» Your objective
Transcribe the listing below in full, exactly, with no images.
#### Source material ####
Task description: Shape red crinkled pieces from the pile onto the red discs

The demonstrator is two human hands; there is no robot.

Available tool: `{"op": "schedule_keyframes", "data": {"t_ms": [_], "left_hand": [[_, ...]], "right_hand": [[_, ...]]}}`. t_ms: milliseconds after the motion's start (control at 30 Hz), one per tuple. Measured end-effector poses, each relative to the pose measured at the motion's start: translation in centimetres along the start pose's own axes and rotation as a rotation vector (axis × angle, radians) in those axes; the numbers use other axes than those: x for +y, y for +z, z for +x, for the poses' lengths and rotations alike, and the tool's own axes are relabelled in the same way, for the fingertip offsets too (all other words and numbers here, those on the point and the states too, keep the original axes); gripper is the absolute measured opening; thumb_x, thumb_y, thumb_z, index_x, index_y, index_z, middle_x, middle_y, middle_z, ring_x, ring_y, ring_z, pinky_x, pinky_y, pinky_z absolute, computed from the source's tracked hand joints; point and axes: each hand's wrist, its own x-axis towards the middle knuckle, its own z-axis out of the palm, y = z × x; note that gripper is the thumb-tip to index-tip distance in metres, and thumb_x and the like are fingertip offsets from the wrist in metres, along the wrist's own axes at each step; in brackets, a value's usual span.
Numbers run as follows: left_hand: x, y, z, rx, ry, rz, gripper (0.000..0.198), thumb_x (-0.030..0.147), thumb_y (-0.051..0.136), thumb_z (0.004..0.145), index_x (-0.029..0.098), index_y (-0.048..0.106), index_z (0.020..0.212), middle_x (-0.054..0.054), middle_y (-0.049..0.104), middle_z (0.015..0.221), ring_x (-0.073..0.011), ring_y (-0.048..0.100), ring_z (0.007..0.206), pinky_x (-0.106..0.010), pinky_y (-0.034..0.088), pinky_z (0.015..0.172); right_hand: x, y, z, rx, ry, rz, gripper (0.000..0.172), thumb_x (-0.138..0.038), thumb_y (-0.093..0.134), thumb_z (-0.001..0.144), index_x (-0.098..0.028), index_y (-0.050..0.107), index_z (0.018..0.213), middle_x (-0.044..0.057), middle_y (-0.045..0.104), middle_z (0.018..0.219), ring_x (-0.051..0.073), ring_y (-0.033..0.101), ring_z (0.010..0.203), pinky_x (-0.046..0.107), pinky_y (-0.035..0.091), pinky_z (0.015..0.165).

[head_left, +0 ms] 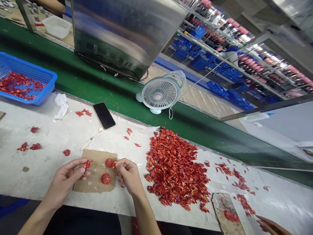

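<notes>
the left hand point(66, 178) has its thumb and forefinger clamped on a small, spiky, glossy red piece with blue-violet patches point(87, 164), over the left part of a flat brown cardboard sheet point(95, 188). the right hand point(129, 176) has thumb and forefinger together, seemingly on a tiny orange-red bit point(114, 164).

the spiky piece is probably very light, its thin points stiff but easy to snap, and a little slippery if wet; it is best pinched lightly around its thicker middle, clear of the tips.

just left of the right fingers is a small, round red dish point(109, 162), with a second round red dish point(106, 178) nearer the wearer; both look red inside, contents unclear. well beyond the left fingers, a blue perforated plastic basket point(50, 83) holds many loose red pieces. right of the right fingers, a broad heap of red pieces point(176, 166) lies on the pale counter point(133, 195).
</notes>
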Motion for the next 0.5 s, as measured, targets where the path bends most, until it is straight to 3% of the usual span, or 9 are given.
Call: {"op": "schedule_keyframes", "data": {"t_ms": [100,233,500], "left_hand": [[-0.4,0.8,0.1,-0.015,-0.013,-0.031,0.033,0.038,0.076,0.082,0.022,0.071,0.112,-0.006,0.073,0.106,-0.0201,0.07,0.09,-0.025,0.057,0.07],[-0.7,2.3,0.3,-0.051,-0.002,-0.033,0.03,0.035,0.076,0.082,0.024,0.073,0.109,-0.004,0.073,0.107,-0.0161,0.067,0.086,-0.024,0.057,0.071],[-0.7,4.0,-0.3,-0.152,0.004,-0.048,0.025,0.031,0.077,0.081,0.024,0.073,0.105,-0.003,0.076,0.108,-0.0155,0.069,0.095,-0.021,0.056,0.082]], "right_hand": [[-0.6,0.3,-0.6,-0.035,0.07,0.187,0.026,-0.037,0.075,0.077,-0.018,0.06,0.069,-0.008,0.046,0.051,0.004,0.03,0.039,0.016,0.021,0.035],[-1.6,1.2,-1.7,-0.085,0.119,0.341,0.027,-0.035,0.08,0.075,-0.018,0.059,0.068,-0.008,0.045,0.052,0.004,0.028,0.044,0.014,0.021,0.034],[-1.3,2.6,-2.6,-0.126,-0.044,0.208,0.025,-0.038,0.074,0.084,-0.018,0.062,0.075,-0.009,0.047,0.051,0.004,0.033,0.036,0.017,0.026,0.035]]}}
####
» Your solution
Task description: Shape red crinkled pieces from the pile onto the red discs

The demonstrator is two human hands; there is no robot.

Available tool: `{"op": "schedule_keyframes", "data": {"t_ms": [_], "left_hand": [[_, ...]], "right_hand": [[_, ...]]}}`. t_ms: milliseconds after the motion's start (control at 30 Hz), one per tuple. Measured end-effector poses, each relative to the pose measured at the motion's start: translation in centimetres along the start pose's own axes and rotation as a rotation vector (axis × angle, radians) in those axes; the numbers use other axes than those: x for +y, y for +z, z for +x, for the poses' lengths and rotations alike, and the tool's own axes are relabelled in the same way, for the fingertip offsets too (all other words and numbers here, those on the point and the states too, keep the original axes); gripper is the absolute measured opening; thumb_x, thumb_y, thumb_z, index_x, index_y, index_z, middle_x, middle_y, middle_z, ring_x, ring_y, ring_z, pinky_x, pinky_y, pinky_z absolute, computed from the source's tracked hand joints; point and axes: each hand's wrist, its own x-axis towards the middle knuckle, its own z-axis out of the palm, y = z × x; note that gripper is the thumb-tip to index-tip distance in metres, and thumb_x and the like are fingertip offsets from the wrist in metres, along the wrist's own axes at each step; in brackets, a value's usual span.
Numbers run as follows: left_hand: x, y, z, rx, ry, rz, gripper (0.000..0.198), thumb_x (-0.030..0.147), thumb_y (-0.051..0.136), thumb_z (0.004..0.145), index_x (-0.029..0.098), index_y (-0.048..0.106), index_z (0.020..0.212), middle_x (-0.054..0.054), middle_y (-0.049..0.104), middle_z (0.015..0.221), ring_x (-0.073..0.011), ring_y (-0.048..0.100), ring_z (0.007..0.206), pinky_x (-0.106..0.010), pinky_y (-0.034..0.088), pinky_z (0.015..0.172); right_hand: x, y, z, rx, ry, rz, gripper (0.000..0.172), thumb_x (-0.138..0.038), thumb_y (-0.093..0.134), thumb_z (-0.001..0.144), index_x (-0.098..0.028), index_y (-0.050..0.107), index_z (0.018..0.213), middle_x (-0.044..0.057), middle_y (-0.045..0.104), middle_z (0.018..0.219), ring_x (-0.051..0.073), ring_y (-0.033..0.101), ring_z (0.010..0.203), pinky_x (-0.046..0.107), pinky_y (-0.035..0.091), pinky_z (0.015..0.165).

[head_left, +0 ms] 

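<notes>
the left hand point(66, 178) has its thumb and forefinger clamped on a small, spiky, glossy red piece with blue-violet patches point(87, 164), over the left part of a flat brown cardboard sheet point(95, 188). the right hand point(129, 176) has thumb and forefinger together, seemingly on a tiny orange-red bit point(114, 164).

the spiky piece is probably very light, its thin points stiff but easy to snap, and a little slippery if wet; it is best pinched lightly around its thicker middle, clear of the tips.

just left of the right fingers is a small, round red dish point(109, 162), with a second round red dish point(106, 178) nearer the wearer; both look red inside, contents unclear. well beyond the left fingers, a blue perforated plastic basket point(50, 83) holds many loose red pieces. right of the right fingers, a broad heap of red pieces point(176, 166) lies on the pale counter point(133, 195).
</notes>
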Motion for the next 0.5 s, as measured, targets where the path bends most, until it is straight to 3% of the usual span, or 9 are given.
Call: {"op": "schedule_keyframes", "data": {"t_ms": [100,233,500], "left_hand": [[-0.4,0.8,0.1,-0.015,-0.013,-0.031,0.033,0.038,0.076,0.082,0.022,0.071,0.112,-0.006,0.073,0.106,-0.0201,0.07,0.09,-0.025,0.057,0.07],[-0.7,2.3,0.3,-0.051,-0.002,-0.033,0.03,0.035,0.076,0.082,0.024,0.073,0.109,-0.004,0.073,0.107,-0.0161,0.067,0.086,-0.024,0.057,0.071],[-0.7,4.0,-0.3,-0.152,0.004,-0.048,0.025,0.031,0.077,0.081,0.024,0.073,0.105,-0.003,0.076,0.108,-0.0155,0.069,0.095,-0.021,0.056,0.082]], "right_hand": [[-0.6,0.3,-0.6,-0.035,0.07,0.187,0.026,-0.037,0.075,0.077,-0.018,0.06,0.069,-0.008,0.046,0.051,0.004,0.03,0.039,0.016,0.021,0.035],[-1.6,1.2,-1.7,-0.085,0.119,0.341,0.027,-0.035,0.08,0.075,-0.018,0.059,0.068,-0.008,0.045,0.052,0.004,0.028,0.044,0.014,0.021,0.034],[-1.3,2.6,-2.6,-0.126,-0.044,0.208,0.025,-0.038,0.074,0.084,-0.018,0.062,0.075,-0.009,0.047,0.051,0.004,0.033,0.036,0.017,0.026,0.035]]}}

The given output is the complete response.